* Required action
Reproduce the listing in full, exactly as written, but without images.

Top of Source material

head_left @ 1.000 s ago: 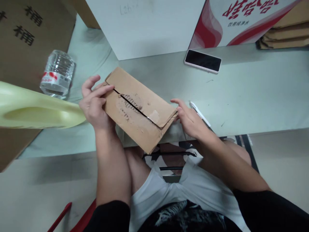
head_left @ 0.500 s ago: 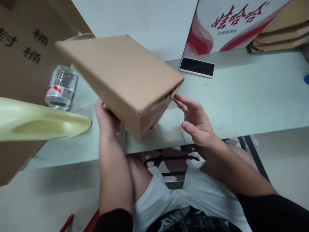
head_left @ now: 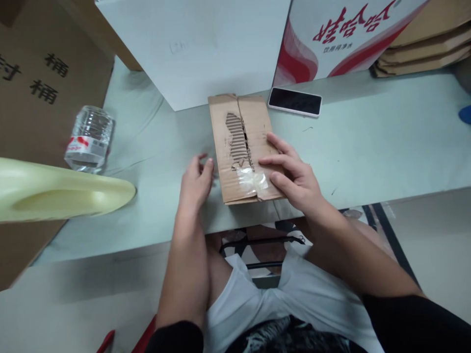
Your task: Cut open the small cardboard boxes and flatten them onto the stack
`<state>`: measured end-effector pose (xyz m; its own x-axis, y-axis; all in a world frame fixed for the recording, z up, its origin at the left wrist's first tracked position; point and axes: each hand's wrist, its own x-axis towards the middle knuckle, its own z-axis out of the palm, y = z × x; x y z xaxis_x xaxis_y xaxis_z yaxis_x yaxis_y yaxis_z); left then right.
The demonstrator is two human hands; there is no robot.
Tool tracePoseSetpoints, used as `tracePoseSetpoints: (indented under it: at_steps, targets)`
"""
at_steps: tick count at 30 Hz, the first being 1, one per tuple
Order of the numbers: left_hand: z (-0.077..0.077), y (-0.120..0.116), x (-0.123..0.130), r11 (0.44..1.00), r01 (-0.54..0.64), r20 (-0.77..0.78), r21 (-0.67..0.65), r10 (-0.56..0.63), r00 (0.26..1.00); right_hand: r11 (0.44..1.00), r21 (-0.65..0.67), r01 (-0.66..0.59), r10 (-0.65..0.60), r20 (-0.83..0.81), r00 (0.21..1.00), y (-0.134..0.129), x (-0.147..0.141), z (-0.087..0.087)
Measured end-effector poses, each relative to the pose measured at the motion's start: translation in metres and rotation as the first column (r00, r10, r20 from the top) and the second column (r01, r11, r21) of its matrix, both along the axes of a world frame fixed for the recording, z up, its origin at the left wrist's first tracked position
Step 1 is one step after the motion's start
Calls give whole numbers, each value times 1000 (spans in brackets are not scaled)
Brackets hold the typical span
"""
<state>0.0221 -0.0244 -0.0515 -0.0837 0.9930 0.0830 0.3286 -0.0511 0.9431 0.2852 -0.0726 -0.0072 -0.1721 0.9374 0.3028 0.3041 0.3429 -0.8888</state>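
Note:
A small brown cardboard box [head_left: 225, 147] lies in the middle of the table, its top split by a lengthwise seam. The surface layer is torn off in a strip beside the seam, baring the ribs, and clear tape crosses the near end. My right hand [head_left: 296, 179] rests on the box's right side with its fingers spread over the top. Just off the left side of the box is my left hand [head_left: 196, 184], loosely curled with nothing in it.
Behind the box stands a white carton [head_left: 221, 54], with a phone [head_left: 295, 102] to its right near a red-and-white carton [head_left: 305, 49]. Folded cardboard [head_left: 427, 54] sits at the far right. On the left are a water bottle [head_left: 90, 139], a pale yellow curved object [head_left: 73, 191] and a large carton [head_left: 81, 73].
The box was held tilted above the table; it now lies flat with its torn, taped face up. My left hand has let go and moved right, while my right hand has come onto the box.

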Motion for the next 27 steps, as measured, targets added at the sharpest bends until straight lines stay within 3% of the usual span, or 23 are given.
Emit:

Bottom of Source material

* Exercise output
head_left @ 1.000 s ago: 
head_left @ 0.500 s ago: 
head_left @ now: 
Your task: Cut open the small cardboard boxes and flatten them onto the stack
`<state>`: measured end-effector pose (xyz m; its own x-axis, y-axis; all in a world frame fixed for the recording, z up, its origin at the left wrist's first tracked position; point and axes: each hand's wrist, its own x-axis towards the middle knuckle, its own z-axis out of the palm, y = z × x; x y z xaxis_x xaxis_y xaxis_z yaxis_x yaxis_y yaxis_z); left then right.
The demonstrator is two human hands; there is no robot.
Tool tracePoseSetpoints, used as `tracePoseSetpoints: (indented under it: at_steps, targets)`
"""
at_steps: tick count at 30 Hz, the first being 1, one per tuple
Order of the numbers: left_hand: z (-0.077..0.077), y (-0.120..0.116), x (-0.123..0.130), r11 (0.44..1.00), r01 (-0.54..0.64), r20 (-0.77..0.78), r21 (-0.67..0.65), r10 (-0.56..0.63), r00 (0.26..1.00); right_hand: r11 (0.44..1.00), r21 (-0.65..0.67), r01 (-0.66..0.59), r10 (-0.65..0.60), r20 (-0.83..0.81), r00 (0.21..1.00), y (-0.134..0.129), x (-0.147..0.141), z (-0.087..0.087)
Measured end-effector poses, each relative to the pose measured at the motion's start: translation in metres and rotation as the first column (r00, r10, r20 from the top) and the second column (r01, r11, r21) of its matrix, both along the axes of a world frame fixed for the recording, z up, its origin at the left wrist's first tracked position
Step 1 is one step after the motion's start
Calls give whole numbers, each value times 1000 (spans in brackets are not scaled)
Brackets hold the typical span
"""
<state>0.0221 -0.0244 -0.0515 -0.0837 0.9930 0.0830 0.3286 -0.0511 0.9431 0.2852 -0.0726 -0.0072 -0.1721 0.9374 0.3028 0.3041 0.3429 -0.8888</state>
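Note:
A small brown cardboard box [head_left: 225, 147] lies in the middle of the table, its top split by a lengthwise seam. The surface layer is torn off in a strip beside the seam, baring the ribs, and clear tape crosses the near end. My right hand [head_left: 296, 179] rests on the box's right side with its fingers spread over the top. Just off the left side of the box is my left hand [head_left: 196, 184], loosely curled with nothing in it.
Behind the box stands a white carton [head_left: 221, 54], with a phone [head_left: 295, 102] to its right near a red-and-white carton [head_left: 305, 49]. Folded cardboard [head_left: 427, 54] sits at the far right. On the left are a water bottle [head_left: 90, 139], a pale yellow curved object [head_left: 73, 191] and a large carton [head_left: 81, 73].
The box was held tilted above the table; it now lies flat with its torn, taped face up. My left hand has let go and moved right, while my right hand has come onto the box.
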
Motion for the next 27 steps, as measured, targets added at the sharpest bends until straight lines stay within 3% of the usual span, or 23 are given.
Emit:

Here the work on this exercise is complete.